Well that plan didn’t work out.
You’ll discover as you get deeper into the series that even Honor knows she’s literarily related to Hornblower.
Yeah, there’s no two ways about it, book 1 is Royal Navy in Space, and the Peeps are almost a drop-in replacement for (little-r) republican France. We’re not dealing with hard sci-fi here, but I did think the infodump 2/3 through that described how it got to be “Royal” was less silly than I expected, if (again) a bit on the nose.
I didn’t sense a ton of deep ideas forthcoming, but once I settled into letting the book be what it wanted to be, I enjoyed it well enough. Good airport/beach reading, and as I mentioned, you make Honor and the crew just a bit more compelling, and I think you’ve got a “brand” that could do really well in movies or TV. Master and Commander was a solid film that might have found a bigger audience if it were set on a star-cruiser.
[off topic]
I’m gonna hijack to put in a plug for “The Guns Above” by Robin Bennis.
It’s airships in the Napoleonic Era with great engineering details and battle scenes. I don’t know why they stopped at two books, but the first one is a lot of fun.

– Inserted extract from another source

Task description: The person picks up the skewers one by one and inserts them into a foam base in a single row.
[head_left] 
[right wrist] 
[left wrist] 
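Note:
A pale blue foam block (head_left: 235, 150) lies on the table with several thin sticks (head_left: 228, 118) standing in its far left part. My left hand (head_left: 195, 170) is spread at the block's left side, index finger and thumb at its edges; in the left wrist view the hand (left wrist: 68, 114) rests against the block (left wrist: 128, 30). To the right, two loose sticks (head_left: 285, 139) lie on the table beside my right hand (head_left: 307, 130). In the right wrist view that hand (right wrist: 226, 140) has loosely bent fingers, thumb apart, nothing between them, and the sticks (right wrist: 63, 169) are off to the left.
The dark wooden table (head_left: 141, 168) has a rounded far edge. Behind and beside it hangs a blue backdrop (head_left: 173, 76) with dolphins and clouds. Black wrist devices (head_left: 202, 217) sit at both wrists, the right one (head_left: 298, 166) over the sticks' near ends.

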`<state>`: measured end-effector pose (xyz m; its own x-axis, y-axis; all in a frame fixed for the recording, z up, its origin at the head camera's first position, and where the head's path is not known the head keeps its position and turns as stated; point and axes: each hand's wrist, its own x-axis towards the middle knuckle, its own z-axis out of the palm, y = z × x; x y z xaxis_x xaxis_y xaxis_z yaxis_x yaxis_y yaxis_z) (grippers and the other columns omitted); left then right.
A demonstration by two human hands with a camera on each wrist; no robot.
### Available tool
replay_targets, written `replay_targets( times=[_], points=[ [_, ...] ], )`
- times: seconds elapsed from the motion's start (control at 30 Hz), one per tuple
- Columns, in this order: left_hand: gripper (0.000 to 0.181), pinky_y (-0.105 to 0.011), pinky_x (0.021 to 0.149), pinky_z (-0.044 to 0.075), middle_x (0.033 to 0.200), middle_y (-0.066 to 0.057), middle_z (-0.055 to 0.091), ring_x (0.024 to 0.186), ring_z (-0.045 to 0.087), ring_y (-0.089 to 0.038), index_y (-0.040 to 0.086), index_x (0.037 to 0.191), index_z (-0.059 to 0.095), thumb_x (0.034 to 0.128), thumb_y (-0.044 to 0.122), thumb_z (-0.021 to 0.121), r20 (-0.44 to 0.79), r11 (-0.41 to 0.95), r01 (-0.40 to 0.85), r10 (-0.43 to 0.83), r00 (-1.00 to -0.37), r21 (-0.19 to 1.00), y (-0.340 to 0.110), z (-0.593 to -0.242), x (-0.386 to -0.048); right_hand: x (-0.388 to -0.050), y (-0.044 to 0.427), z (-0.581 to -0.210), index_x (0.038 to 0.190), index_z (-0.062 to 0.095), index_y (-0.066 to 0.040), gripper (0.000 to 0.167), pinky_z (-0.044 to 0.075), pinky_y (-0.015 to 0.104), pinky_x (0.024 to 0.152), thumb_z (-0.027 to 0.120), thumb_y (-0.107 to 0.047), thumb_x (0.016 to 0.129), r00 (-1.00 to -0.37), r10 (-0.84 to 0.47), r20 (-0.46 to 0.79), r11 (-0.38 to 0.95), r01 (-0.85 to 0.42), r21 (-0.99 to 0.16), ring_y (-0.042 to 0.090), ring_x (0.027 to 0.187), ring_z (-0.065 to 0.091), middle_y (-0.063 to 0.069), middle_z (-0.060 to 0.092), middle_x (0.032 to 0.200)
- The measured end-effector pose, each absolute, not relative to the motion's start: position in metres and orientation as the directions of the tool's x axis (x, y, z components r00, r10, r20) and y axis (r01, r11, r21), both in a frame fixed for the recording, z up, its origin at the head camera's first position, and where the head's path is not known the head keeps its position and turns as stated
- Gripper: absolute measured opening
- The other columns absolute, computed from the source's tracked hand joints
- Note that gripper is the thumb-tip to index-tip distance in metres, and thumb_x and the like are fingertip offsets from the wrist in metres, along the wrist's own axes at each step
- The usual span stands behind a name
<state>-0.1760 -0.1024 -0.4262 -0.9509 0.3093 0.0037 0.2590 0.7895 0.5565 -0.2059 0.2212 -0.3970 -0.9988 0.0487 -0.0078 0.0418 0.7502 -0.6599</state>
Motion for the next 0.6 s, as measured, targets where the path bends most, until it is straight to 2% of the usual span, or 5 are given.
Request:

Napoleonic high tech (for the day) warfare seems close enough to the topic for me. I cannot stress how committed “On Basilisk Station” is to translating jargon-heavy Royal Navy historical fiction into space.
Let me put it this way…
At one point, I was imagining the author giggling madly at 3 am as she calculated how much rattan you’d need to support a cannon on an airship’s gundeck.
Enjoy
I’ve read all of them, and I really enjoyed them. It’s true that it’s basically “Royal Navy in space”, and it might be a little cheezy, but it’s a pretty relaxing read.
The space combat stuff gets much better in the later books, Weber managed to build satisfying mechanics for it. There’s some good political intrigue too. The one thing that pulled me “out” of the books a couple times were some character names, some of them are pretty ridiculous (Queen Elizabeth III for example).
The space combat gets way better, but everything else gets worse. Lots of stuff coming out of nowhere to keep the drama going and make the main character seem special.